You are viewing a plain text version of this content. The canonical link for it is here.

Posted to dev@spark.apache.org by Matt Cheah <mc...@palantir.com> on 2015/02/18 05:31:45 UTC

JavaRDD Aggregate initial value - Closure-serialized zero value reasoning?

Hi everyone,

I was using JavaPairRDD¹s combineByKey() to compute all of my aggregations
before, since I assumed that every aggregation required a key. However, I
realized I could do my analysis using JavaRDD¹s aggregate() instead and not
use a key.

I have set spark.serializer to use Kryo. As a result, JavaRDD¹s combineByKey
requires that a ³createCombiner² function is provided, and the return value
from that function must be serializable using Kryo. When I switched to using
rdd.aggregate I assumed that the zero value would also be strictly Kryo
serialized, as it is a data item and not part of a closure or the
aggregation functions. However, I got a serialization exception as the
closure serializer (only valid serializer is the Java serializer) was used
instead.

I was wondering the following:
1. What is the rationale for making the zero value be serialized using the
closure serializer? This isn¹t part of the closure, but is an initial data
item.
2. Would it make sense for us to perhaps write a version of rdd.aggregate()
that takes a function as a parameter, that generates the zero value? This
would be more intuitive to be serialized using the closure serializer.
I believe aggregateByKey is also affected.

Thanks,

-Matt Cheah

Re: JavaRDD Aggregate initial value - Closure-serialized zero value reasoning?

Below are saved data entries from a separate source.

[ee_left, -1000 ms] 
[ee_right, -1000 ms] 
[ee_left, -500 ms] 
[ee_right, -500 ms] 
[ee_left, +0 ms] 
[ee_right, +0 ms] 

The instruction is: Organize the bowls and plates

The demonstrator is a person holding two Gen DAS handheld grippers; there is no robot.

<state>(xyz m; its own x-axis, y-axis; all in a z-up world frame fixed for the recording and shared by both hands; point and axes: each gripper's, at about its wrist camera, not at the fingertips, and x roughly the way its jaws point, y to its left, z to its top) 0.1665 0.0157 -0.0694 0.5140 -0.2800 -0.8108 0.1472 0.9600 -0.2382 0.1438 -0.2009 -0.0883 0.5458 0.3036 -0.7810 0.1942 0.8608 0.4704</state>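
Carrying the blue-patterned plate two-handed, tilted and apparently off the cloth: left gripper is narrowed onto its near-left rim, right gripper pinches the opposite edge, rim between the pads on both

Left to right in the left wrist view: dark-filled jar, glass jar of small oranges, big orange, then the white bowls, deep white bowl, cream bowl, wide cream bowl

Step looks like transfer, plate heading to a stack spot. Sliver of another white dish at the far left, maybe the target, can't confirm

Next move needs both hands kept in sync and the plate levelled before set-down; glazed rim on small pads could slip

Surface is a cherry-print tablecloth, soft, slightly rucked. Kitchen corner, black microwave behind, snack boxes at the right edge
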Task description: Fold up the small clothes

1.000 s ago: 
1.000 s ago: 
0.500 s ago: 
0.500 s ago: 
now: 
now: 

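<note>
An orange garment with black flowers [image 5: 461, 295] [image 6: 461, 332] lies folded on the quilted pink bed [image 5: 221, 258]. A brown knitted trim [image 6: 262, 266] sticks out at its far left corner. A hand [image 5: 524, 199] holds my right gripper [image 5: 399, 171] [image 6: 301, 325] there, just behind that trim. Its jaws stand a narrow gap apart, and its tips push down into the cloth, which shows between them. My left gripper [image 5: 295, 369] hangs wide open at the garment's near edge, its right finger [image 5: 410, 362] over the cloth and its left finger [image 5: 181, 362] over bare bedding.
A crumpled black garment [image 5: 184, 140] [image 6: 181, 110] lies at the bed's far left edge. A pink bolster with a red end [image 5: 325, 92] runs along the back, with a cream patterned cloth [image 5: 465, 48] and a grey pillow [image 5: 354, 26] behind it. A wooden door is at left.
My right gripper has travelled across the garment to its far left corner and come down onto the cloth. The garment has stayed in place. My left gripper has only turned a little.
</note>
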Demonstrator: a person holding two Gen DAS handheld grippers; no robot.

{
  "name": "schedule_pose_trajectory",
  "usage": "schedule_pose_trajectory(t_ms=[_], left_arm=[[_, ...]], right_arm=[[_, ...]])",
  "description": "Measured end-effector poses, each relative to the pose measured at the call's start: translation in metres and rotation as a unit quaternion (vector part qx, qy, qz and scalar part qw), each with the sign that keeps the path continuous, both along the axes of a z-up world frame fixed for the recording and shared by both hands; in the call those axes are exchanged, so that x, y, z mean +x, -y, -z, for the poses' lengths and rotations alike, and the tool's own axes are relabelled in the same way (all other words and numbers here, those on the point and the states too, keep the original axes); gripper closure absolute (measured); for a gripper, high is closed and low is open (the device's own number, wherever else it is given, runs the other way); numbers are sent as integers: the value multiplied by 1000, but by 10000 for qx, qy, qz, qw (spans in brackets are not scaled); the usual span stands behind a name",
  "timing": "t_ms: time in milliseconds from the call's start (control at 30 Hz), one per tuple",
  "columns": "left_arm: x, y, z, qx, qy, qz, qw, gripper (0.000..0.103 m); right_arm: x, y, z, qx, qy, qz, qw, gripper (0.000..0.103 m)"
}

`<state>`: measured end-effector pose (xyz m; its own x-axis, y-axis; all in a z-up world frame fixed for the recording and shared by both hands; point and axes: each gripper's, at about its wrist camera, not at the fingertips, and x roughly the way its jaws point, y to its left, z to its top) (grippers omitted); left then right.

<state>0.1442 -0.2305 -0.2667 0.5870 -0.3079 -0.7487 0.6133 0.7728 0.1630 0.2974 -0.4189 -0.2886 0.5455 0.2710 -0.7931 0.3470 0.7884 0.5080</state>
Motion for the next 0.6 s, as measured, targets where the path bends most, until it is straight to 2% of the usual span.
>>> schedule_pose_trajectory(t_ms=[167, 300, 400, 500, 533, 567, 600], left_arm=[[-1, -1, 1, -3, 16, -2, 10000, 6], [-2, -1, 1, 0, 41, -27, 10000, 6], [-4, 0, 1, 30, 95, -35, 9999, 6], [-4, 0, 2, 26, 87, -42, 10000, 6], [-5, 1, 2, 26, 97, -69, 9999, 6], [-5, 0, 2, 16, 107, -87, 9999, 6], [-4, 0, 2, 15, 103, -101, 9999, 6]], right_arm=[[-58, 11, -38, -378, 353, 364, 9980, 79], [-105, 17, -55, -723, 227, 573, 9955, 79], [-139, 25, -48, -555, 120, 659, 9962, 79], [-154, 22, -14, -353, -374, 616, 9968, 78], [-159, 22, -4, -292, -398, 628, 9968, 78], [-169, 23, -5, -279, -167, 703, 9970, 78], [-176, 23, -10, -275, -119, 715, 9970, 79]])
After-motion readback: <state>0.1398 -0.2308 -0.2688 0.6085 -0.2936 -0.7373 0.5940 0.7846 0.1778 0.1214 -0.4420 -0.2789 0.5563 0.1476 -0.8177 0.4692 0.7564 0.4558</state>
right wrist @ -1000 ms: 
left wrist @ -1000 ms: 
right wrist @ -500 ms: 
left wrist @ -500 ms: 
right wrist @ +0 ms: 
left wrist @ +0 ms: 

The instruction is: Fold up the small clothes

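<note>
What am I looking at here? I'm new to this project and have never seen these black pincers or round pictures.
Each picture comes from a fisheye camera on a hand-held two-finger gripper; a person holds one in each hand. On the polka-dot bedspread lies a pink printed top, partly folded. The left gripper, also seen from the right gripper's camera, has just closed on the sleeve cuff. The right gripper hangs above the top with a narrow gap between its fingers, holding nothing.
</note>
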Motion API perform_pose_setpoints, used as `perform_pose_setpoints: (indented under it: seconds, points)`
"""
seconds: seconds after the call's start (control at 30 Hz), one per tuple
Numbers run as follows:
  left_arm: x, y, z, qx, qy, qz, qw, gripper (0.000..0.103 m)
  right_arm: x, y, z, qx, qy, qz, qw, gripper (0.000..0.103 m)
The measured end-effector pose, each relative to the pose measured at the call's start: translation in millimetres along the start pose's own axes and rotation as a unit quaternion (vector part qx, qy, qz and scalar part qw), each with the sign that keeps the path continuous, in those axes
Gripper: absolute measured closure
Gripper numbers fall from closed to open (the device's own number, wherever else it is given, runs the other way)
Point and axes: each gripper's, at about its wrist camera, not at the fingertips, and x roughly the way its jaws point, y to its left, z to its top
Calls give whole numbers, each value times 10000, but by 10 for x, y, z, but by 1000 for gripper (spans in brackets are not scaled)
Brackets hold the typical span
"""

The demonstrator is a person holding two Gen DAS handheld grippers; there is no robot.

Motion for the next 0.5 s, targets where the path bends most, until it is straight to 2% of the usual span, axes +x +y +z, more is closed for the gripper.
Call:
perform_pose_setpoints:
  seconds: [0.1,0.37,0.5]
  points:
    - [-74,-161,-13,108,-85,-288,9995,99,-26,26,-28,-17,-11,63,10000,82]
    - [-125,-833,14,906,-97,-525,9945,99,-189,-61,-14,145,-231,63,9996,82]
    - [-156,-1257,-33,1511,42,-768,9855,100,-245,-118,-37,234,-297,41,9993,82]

Posted by Sean Owen <so...@cloudera.com>.

The serializer is created with

val zeroBuffer = SparkEnv.get.serializer.newInstance().serialize(zeroValue)

Which is definitely not the closure serializer and so should respect
what you are setting with spark.serializer.

Maybe you can do a quick bit of debugging to see where that assumption
breaks down? like are you sure spark.serializer is set everywhere?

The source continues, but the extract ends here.